WHAT YOU WILL DO: Copy the records exactly. Every line must match.
----- INFORMATION SUPPLIED
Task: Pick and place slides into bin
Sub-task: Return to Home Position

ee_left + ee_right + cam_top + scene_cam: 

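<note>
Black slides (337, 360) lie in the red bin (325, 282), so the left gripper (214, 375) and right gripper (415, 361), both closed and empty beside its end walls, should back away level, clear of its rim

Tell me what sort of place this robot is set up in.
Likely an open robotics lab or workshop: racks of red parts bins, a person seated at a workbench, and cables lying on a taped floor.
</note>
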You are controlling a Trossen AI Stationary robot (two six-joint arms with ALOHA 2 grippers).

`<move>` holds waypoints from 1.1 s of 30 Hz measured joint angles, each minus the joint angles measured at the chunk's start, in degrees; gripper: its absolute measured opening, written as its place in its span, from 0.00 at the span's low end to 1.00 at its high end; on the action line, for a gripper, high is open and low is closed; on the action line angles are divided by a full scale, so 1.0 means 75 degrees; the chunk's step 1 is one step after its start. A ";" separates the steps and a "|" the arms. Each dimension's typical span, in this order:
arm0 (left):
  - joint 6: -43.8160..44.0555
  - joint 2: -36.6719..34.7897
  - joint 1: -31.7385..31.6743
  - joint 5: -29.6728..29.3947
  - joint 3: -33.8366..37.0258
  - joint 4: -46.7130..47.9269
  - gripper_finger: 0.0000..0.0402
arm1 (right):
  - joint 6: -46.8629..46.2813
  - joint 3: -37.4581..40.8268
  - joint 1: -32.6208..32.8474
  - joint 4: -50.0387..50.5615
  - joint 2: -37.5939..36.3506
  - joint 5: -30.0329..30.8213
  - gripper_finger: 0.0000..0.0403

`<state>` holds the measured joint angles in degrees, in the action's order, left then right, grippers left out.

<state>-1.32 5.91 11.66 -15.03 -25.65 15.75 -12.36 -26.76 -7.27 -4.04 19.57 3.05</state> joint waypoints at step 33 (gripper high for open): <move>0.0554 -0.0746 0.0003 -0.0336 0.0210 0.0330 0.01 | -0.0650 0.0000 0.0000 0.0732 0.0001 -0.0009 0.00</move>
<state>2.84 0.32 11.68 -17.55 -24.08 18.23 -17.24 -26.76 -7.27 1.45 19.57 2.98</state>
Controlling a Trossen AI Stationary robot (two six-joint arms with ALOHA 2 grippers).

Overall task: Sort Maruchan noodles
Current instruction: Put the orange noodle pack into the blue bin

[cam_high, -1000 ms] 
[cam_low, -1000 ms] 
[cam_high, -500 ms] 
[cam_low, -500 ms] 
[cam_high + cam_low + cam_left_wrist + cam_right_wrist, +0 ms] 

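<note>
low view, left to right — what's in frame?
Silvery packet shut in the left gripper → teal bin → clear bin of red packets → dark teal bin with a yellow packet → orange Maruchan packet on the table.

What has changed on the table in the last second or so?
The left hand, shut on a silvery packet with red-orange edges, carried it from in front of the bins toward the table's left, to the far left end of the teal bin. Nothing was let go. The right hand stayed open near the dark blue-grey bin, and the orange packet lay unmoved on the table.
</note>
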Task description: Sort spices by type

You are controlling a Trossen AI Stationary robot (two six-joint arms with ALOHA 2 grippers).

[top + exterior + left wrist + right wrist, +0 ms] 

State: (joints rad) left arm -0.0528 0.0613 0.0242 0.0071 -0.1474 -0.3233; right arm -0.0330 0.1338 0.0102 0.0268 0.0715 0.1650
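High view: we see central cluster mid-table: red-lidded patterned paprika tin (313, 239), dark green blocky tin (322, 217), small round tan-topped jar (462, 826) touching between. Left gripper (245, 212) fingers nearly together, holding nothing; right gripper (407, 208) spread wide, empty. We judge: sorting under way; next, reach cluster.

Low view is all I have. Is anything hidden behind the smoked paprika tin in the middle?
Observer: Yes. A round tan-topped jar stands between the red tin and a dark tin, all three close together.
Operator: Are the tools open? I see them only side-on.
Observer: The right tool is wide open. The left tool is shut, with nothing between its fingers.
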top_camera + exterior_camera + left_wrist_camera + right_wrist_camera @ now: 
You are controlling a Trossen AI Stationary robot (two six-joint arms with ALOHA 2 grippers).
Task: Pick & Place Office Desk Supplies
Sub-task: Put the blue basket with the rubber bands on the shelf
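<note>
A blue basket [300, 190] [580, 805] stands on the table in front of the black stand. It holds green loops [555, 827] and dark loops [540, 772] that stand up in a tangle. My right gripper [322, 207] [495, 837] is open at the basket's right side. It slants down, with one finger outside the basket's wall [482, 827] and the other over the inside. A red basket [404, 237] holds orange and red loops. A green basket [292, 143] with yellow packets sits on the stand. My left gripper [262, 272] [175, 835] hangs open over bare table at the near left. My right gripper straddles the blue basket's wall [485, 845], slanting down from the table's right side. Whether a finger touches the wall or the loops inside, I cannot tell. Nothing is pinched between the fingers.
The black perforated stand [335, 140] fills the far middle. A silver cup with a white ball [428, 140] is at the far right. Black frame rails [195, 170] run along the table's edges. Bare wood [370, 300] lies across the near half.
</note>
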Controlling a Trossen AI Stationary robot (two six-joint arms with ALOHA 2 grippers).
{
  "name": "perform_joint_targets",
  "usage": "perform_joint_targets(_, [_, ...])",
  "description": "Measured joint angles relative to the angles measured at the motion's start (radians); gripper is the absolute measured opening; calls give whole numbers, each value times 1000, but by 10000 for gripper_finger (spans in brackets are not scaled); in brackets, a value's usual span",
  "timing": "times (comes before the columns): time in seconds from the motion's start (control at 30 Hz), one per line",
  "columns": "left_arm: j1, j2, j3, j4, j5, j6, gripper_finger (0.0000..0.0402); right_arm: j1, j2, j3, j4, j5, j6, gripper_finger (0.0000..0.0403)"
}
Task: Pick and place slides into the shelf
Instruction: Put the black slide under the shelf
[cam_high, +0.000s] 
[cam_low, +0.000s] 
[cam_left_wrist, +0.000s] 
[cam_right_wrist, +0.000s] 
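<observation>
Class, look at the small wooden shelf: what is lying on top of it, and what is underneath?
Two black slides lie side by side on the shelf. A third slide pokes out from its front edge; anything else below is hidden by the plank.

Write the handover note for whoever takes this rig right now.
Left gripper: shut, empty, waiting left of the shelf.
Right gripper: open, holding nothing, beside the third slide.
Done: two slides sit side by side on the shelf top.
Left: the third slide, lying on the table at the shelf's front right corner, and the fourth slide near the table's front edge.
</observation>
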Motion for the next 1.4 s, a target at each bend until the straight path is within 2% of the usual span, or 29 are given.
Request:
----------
WRITTEN SOLUTION:
Task: Pick and place slides into bin
Sub-task: Return to Home Position

ee_left + ee_right + cam_top + scene_cam: 

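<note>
Black slides (337, 360) lie in the red bin (325, 282), so the left gripper (214, 375) and right gripper (415, 361), both closed and empty beside its end walls, should back away level, clear of its rim

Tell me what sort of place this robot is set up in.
Likely an open robotics lab or workshop: racks of red parts bins, a person seated at a workbench, and cables lying on a taped floor.
</note>
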You are controlling a Trossen AI Stationary robot (two six-joint arms with ALOHA 2 grippers).

`<move>` holds waypoints from 1.1 s of 30 Hz measured joint angles, each minus the joint angles measured at the chunk's start, in degrees; gripper: its absolute measured opening, written as its place in its span, from 0.00 at the span's low end to 1.00 at its high end; on the action line, for a gripper, high is open and low is closed; on the action line angles are divided by a full scale, so 1.0 means 75 degrees; the chunk's step 1 is one step after its start. A ";" separates the steps and a "|" the arms. Each dimension's typical span, in this order:
arm0 (left):
  - joint 6: -43.8160..44.0555
  - joint 2: -36.6719..34.7897
  - joint 1: -31.7385..31.6743
  - joint 5: -29.6728..29.3947
  - joint 3: -33.8366..37.0258
  - joint 4: -46.7130..47.9269
  - gripper_finger: 0.0000..0.0402
arm1 (right):
  - joint 6: -46.8629..46.2813
  - joint 3: -37.4581..40.8268
  - joint 1: -32.6208..32.8474
  - joint 4: -50.0387..50.5615
  - joint 2: -37.5939..36.3506
  - joint 5: -30.0329..30.8213
  - gripper_finger: 0.0000..0.0403

`<state>` holds the measured joint angles in degrees, in the action's order, left then right, grippers left out.

<state>-1.32 5.91 11.66 -15.03 -25.65 15.75 -12.36 -26.76 -7.27 -4.04 19.57 3.05</state> joint waypoints at step 33 (gripper high for open): <move>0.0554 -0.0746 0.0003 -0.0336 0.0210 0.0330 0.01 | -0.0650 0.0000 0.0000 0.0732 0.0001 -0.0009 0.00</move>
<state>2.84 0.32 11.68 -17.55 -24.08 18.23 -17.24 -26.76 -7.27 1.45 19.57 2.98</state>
Controlling a Trossen AI Stationary robot (two six-joint arms with ALOHA 2 grippers).

Overall task: Sort Maruchan noodles
Current instruction: Put the orange noodle pack into the blue bin

[cam_high, -1000 ms] 
[cam_low, -1000 ms] 
[cam_high, -500 ms] 
[cam_low, -500 ms] 
[cam_high + cam_low + cam_left_wrist + cam_right_wrist, +0 ms] 

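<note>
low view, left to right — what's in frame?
Silvery packet shut in the left gripper → teal bin → clear bin of red packets → dark teal bin with a yellow packet → orange Maruchan packet on the table.

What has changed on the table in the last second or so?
The left hand, shut on a silvery packet with red-orange edges, carried it from in front of the bins toward the table's left, to the far left end of the teal bin. Nothing was let go. The right hand stayed open near the dark blue-grey bin, and the orange packet lay unmoved on the table.
</note>
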Task description: Sort spices by type

You are controlling a Trossen AI Stationary robot (two six-joint arms with ALOHA 2 grippers).

[top + exterior + left wrist + right wrist, +0 ms] 

State: (joints rad) left arm -0.0528 0.0613 0.0242 0.0071 -0.1474 -0.3233; right arm -0.0330 0.1338 0.0102 0.0268 0.0715 0.1650
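High view: we see central cluster mid-table: red-lidded patterned paprika tin (313, 239), dark green blocky tin (322, 217), small round tan-topped jar (462, 826) touching between. Left gripper (245, 212) fingers nearly together, holding nothing; right gripper (407, 208) spread wide, empty. We judge: sorting under way; next, reach cluster.

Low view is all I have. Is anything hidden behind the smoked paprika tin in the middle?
Observer: Yes. A round tan-topped jar stands between the red tin and a dark tin, all three close together.
Operator: Are the tools open? I see them only side-on.
Observer: The right tool is wide open. The left tool is shut, with nothing between its fingers.
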top_camera + exterior_camera + left_wrist_camera + right_wrist_camera @ now: 
You are controlling a Trossen AI Stationary robot (two six-joint arms with ALOHA 2 grippers).
Task: Pick & Place Office Desk Supplies
Sub-task: Put the blue basket with the rubber bands on the shelf
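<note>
A blue basket [300, 190] [580, 805] stands on the table in front of the black stand. It holds green loops [555, 827] and dark loops [540, 772] that stand up in a tangle. My right gripper [322, 207] [495, 837] is open at the basket's right side. It slants down, with one finger outside the basket's wall [482, 827] and the other over the inside. A red basket [404, 237] holds orange and red loops. A green basket [292, 143] with yellow packets sits on the stand. My left gripper [262, 272] [175, 835] hangs open over bare table at the near left. My right gripper straddles the blue basket's wall [485, 845], slanting down from the table's right side. Whether a finger touches the wall or the loops inside, I cannot tell. Nothing is pinched between the fingers.
The black perforated stand [335, 140] fills the far middle. A silver cup with a white ball [428, 140] is at the far right. Black frame rails [195, 170] run along the table's edges. Bare wood [370, 300] lies across the near half.
</note>
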Controlling a Trossen AI Stationary robot (two six-joint arms with ALOHA 2 grippers).
{
  "name": "perform_joint_targets",
  "usage": "perform_joint_targets(_, [_, ...])",
  "description": "Measured joint angles relative to the angles measured at the motion's start (radians); gripper is the absolute measured opening; calls give whole numbers, each value times 1000, but by 10000 for gripper_finger (spans in brackets are not scaled); in brackets, a value's usual span",
  "timing": "times (comes before the columns): time in seconds from the motion's start (control at 30 Hz), one per line",
  "columns": "left_arm: j1, j2, j3, j4, j5, j6, gripper_finger (0.0000..0.0402); right_arm: j1, j2, j3, j4, j5, j6, gripper_finger (0.0000..0.0403)"
}
Task: Pick and place slides into the shelf
Instruction: Put the black slide under the shelf
[cam_high, +0.000s] 
[cam_low, +0.000s] 
[cam_left_wrist, +0.000s] 
[cam_right_wrist, +0.000s] 
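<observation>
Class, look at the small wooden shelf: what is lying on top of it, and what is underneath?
Two black slides lie side by side on the shelf. A third slide pokes out from its front edge; anything else below is hidden by the plank.

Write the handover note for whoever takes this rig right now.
Left gripper: shut, empty, waiting left of the shelf.
Right gripper: open, holding nothing, beside the third slide.
Done: two slides sit side by side on the shelf top.
Left: the third slide, lying on the table at the shelf's front right corner, and the fourth slide near the table's front edge.
</observation>
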Motion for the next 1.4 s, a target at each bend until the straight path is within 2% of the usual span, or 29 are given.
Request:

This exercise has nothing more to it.